Seção intitulada “Capacidade Preditiva de Prognóstico da Classificação T do AJCC 8ª Edição”

Morawala (2023) examinou a classificação T do AJCC 8ª edição em 119 casos de carcinoma sebáceo e mostrou que a classificação T é útil para predição prognóstica 2). A razão de risco para metástase linfonodal de tumores T4 foi 2,38, para metástase à distância 4,30 e para morte relacionada à metástase 6,62. Além disso, na 8ª edição, a definição de T1 foi alterada de ≤5 mm na 7ª edição para ≤10 mm, resultando em downstaging.

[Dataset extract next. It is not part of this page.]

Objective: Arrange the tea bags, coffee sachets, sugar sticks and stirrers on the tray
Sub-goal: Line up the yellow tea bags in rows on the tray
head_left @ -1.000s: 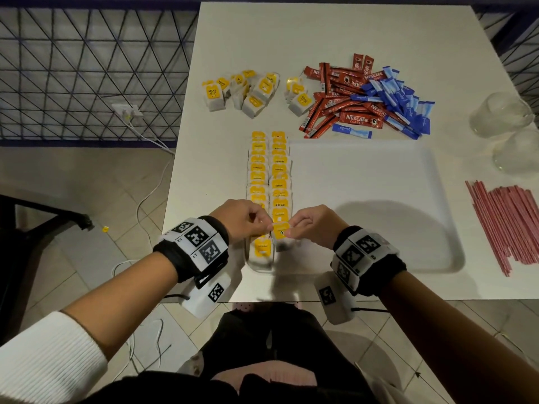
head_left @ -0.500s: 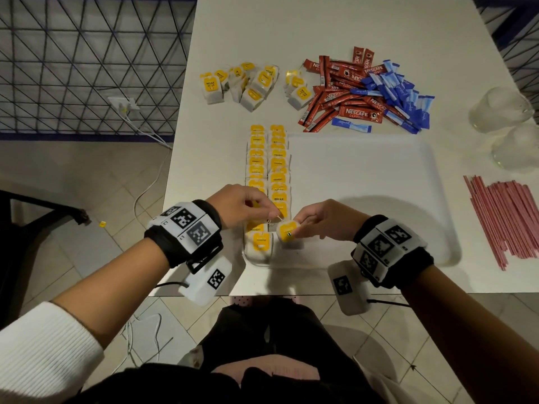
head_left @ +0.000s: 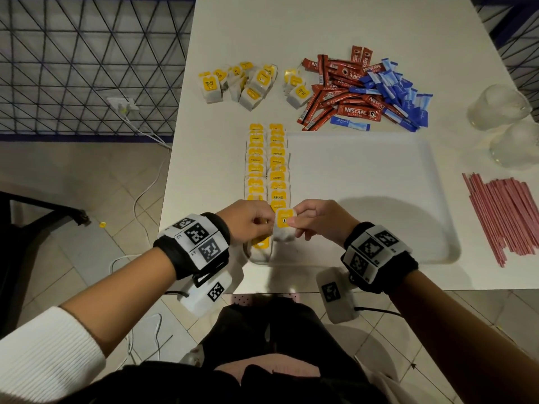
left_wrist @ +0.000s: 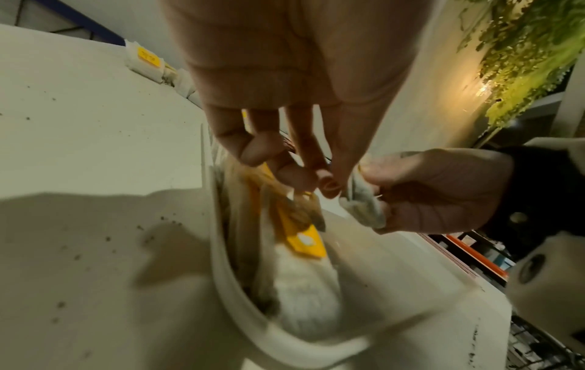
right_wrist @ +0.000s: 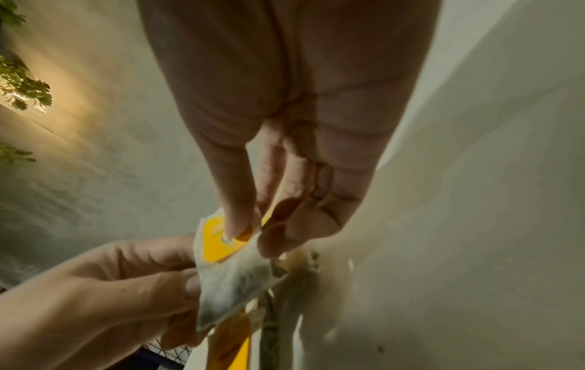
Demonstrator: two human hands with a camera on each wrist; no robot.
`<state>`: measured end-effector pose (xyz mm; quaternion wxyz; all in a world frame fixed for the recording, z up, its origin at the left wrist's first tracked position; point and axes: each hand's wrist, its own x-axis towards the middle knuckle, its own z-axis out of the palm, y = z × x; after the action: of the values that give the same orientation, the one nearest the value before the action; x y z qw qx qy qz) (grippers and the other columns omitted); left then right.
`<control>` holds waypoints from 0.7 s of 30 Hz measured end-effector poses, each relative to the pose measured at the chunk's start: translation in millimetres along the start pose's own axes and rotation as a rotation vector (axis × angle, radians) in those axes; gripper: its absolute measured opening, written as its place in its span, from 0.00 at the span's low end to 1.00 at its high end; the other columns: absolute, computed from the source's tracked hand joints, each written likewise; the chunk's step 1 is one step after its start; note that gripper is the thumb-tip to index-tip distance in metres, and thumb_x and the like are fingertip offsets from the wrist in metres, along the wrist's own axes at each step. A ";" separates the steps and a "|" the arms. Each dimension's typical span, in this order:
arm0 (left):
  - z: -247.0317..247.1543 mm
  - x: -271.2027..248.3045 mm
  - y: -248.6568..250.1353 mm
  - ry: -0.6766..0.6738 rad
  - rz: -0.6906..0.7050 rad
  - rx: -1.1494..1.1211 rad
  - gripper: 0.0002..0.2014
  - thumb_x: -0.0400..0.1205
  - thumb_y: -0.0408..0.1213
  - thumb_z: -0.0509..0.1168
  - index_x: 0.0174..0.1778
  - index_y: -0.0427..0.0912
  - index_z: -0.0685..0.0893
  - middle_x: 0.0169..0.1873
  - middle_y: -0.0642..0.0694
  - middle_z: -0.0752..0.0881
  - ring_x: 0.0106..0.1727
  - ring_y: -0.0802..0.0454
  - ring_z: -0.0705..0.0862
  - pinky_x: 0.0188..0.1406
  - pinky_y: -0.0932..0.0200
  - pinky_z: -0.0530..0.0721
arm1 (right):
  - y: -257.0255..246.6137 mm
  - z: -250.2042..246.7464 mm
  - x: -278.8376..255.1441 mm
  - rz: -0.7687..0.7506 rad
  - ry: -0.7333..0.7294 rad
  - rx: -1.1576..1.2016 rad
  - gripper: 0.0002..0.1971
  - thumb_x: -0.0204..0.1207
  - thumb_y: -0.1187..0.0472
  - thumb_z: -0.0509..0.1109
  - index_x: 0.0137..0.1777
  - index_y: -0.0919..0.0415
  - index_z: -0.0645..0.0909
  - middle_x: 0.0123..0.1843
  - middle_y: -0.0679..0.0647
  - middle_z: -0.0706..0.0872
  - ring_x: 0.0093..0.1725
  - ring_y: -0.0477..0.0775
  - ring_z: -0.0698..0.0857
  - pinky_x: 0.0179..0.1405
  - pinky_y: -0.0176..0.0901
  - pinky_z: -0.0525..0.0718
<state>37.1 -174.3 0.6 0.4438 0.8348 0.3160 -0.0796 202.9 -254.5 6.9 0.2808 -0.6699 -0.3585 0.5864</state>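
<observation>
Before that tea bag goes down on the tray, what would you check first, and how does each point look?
1. Held tea bag gripped by right hand: ok.
2. Left hand touching the bag: ok; what else it pinches: cannot tell.
3. Bare space on tray at the near end of the right row: ok.
4. Rows straight: ok.
5. Bag's yellow label facing up: ok.
6. Loose tea bags remaining: ok.

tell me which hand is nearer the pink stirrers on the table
Right. The right hand is over the tray's near-left part, pinching a tea bag, with the stirrers off to its right past the tray's edge. The left hand sits further left.
</observation>
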 end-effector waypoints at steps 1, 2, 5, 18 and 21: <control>0.6 -1.0 1.7 -0.038 -0.029 0.033 0.09 0.80 0.35 0.66 0.50 0.32 0.85 0.45 0.47 0.79 0.51 0.47 0.79 0.53 0.62 0.73 | 1.8 1.7 0.7 0.000 0.000 0.020 0.05 0.75 0.70 0.70 0.39 0.64 0.78 0.30 0.59 0.81 0.23 0.44 0.80 0.23 0.29 0.78; 0.7 -2.2 4.2 -0.063 -0.059 0.029 0.10 0.79 0.39 0.66 0.47 0.35 0.84 0.43 0.50 0.78 0.50 0.49 0.78 0.53 0.61 0.73 | 3.7 2.8 1.1 -0.003 -0.003 0.042 0.03 0.74 0.71 0.70 0.41 0.66 0.78 0.29 0.59 0.82 0.22 0.42 0.81 0.23 0.28 0.78; -1.3 -5.6 11.7 -0.087 -0.123 -0.065 0.13 0.79 0.46 0.66 0.31 0.44 0.80 0.36 0.55 0.74 0.45 0.52 0.76 0.53 0.58 0.73 | 5.8 3.6 1.9 -0.025 -0.025 0.101 0.08 0.74 0.72 0.69 0.52 0.66 0.78 0.24 0.52 0.83 0.22 0.42 0.82 0.24 0.30 0.81; -8.0 -10.8 4.8 -0.033 -0.145 0.032 0.13 0.80 0.46 0.66 0.54 0.44 0.88 0.36 0.50 0.76 0.45 0.51 0.76 0.52 0.60 0.72 | -0.3 9.3 10.7 -0.008 -0.116 -0.275 0.09 0.74 0.67 0.71 0.52 0.71 0.83 0.29 0.53 0.79 0.28 0.47 0.78 0.20 0.30 0.72; -15.2 -10.7 -0.8 0.114 -0.162 -0.026 0.06 0.79 0.39 0.67 0.48 0.53 0.87 0.32 0.60 0.74 0.37 0.59 0.75 0.42 0.70 0.72 | 0.3 10.3 18.0 0.000 -0.042 -0.295 0.10 0.73 0.66 0.71 0.52 0.71 0.84 0.25 0.50 0.78 0.26 0.44 0.77 0.19 0.23 0.70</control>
<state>26.0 -166.8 13.6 0.4277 0.8040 0.4082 -0.0634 193.7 -240.5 -5.5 0.1715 -0.6916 -0.4466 0.5412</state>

Li & Finger (2021) trataram carcinoma sebáceo orbitário T2bN0M0 com excisão + criocoagulação + transplante de âmnion ultraespesso, seguido de braquiterapia de alta taxa de dose (2000 cGy/5 frações) + radioterapia externa com feixe de elétrons (36 Gy/20 frações), totalizando 56 Gy 5). Após 1 ano, acuidade visual 20/20, sem retinopatia actínica ou neuropatia óptica. No entanto, ocorreu metástase linfonodal cervical.

Radioterapia Combinada com Gaze Embebida em Peróxido de Hidrogênio

Seção intitulada “Radioterapia Combinada com Gaze Embebida em Peróxido de Hidrogênio”

Adachi (2022) tratou carcinoma sebáceo pré-auricular inoperável em paciente de 97 anos com radioterapia por feixe de elétrons de 60 Gy/30 frações + gaze embebida em peróxido de hidrogênio 4). Após 8 meses, remissão completa macroscópica. O único efeito adverso foi dermatite actínica Grau 2. Sugere-se efeito radiossensibilizante do peróxido de hidrogênio, mas é um relato de poucos casos e requer verificação futura.


  1. Kaliki S, Bothra N, Bejjanki KM, et al. Malignant eyelid tumors in India: a study of 536 Asian Indian patients. Ocul Oncol Pathol. 2019;5(3):210-219.

  2. Morawala A, Mohamed A, Krishnamurthy A, Jajapuram SD, Kaliki S. Sebaceous gland carcinoma: analysis based on the 8th edition of American Joint Committee on Cancer classification. Eye (Lond). 2023;37(4):714-719.

  3. Ramachandran V, Tumyan G, Loya A, Treat K, Vrcek I. Sebaceous carcinoma masquerading as orbital cellulitis. Cureus. 2022;14(2):e22288.

  4. Adachi A, Oike T, Tamura M, Ota N, Ohno T. Radiotherapy with hydrogen peroxide-soaked gauze for preauricular sebaceous carcinoma. Cureus. 2022;14(7):e27464.

  5. Li F, Stewart RD, Finger PT. Interstitial brachytherapy for orbital sebaceous carcinoma. Ophthalmic Plast Reconstr Surg. 2021;37(6):e215-e217.